Protein glycosylation is the most common posttranslational modification in mammalian cells. Aberrant protein glycosylation has been reported in various diseases, including cancer. We identified and quantified the glycan structures of O-linked glycoprotein from cholangiocarcinoma (CCA) cell lines from different histological types and compared their profiles by nanospray ionization-linear ion trap mass spectrometry (NSI-MSn). Five human CCA cell lines, K100, M055, M139, M213 and M214 were characterized. The results showed that the O-linked glycans of the CCA cell lines comprised tri- to hexa-saccharides with terminal galactose and sialic acids: NeuAc1Gal1GalNAc1, Gal2GlcNAc1GalNAc1, NeuAc2Gal1GalNAc1 NeuAc1Gal2GlcNAc1GalNAc1 and NeuAc2Gal2GlcNAc1GalNAc1 All five CCA cell lines showed a similar glycan pattern, but with differences in their quantities.
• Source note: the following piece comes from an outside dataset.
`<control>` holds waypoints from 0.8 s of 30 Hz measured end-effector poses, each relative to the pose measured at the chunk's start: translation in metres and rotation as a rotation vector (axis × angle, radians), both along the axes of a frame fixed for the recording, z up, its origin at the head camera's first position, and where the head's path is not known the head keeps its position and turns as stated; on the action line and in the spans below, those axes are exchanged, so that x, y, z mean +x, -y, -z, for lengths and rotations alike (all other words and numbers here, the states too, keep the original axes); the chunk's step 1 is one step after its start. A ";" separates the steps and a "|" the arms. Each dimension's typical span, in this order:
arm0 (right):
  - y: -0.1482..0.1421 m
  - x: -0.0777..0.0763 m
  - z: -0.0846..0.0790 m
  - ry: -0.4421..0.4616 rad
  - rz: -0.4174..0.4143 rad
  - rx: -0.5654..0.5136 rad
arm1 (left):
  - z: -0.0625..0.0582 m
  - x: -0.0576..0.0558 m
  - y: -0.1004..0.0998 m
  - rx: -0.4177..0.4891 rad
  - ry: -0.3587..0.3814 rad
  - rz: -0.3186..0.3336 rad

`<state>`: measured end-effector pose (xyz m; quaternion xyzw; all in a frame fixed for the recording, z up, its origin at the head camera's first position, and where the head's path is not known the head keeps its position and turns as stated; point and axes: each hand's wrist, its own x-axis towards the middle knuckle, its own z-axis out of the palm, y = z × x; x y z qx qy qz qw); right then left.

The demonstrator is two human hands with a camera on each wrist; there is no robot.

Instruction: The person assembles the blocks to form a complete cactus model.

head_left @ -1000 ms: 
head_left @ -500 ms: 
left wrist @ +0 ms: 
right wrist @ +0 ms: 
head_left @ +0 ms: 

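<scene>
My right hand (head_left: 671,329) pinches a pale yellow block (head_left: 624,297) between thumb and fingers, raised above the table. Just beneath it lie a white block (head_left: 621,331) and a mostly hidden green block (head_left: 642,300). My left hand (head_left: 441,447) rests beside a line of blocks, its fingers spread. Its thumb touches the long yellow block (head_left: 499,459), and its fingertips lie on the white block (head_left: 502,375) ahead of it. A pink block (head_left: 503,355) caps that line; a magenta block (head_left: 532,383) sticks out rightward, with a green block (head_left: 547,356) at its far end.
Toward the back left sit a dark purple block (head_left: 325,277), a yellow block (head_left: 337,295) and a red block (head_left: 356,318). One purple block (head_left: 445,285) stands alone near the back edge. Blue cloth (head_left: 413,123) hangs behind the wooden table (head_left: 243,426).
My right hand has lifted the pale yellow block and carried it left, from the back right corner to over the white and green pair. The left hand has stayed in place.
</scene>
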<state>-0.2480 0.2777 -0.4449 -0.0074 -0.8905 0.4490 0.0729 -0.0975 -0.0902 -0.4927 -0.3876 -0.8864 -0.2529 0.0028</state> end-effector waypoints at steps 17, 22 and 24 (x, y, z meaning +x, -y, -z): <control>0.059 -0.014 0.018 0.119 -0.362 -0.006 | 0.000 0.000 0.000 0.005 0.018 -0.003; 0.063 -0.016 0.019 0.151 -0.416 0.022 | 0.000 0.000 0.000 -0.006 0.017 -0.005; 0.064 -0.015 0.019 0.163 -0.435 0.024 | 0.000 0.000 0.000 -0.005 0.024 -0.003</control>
NeuAc1Gal1GalNAc1 proved to be the most abundant structure in poorly differentiated adenocarcinoma (K100; 57.1%), moderately differentiated adenocarcinoma (M055; 42.6%) and squamous cell carcinoma (M139; 43.0%), while moderately to poorly differentiated adenocarcinoma (M214; 40.1%) and adenosquamous cell carcinoma (M213; 34.7%) appeared dominated by NeuAc2Gal1GalNAc1. These results demonstrate differential expression of the O-linked glycans in the different histological types of CCA. All five CCA cell lines have abundant terminal sialic acid (NeuAc) O-linked glycans, suggesting an important role for sialic acid in cancer cells. Our structural analyses of glycans may provide important information regarding physiology of disease-related glycoproteins in CCA.

Highlights

  • Cholangiocarcinoma (CCA) is a malignancy of the bile duct epithelium

  • We identified and quantified the glycan structures of O-linked glycoprotein from cholangiocarcinoma (CCA) cell lines from different histological types and compared their profiles by nanospray ionization-linear ion trap mass spectrometry (NSI-MSn)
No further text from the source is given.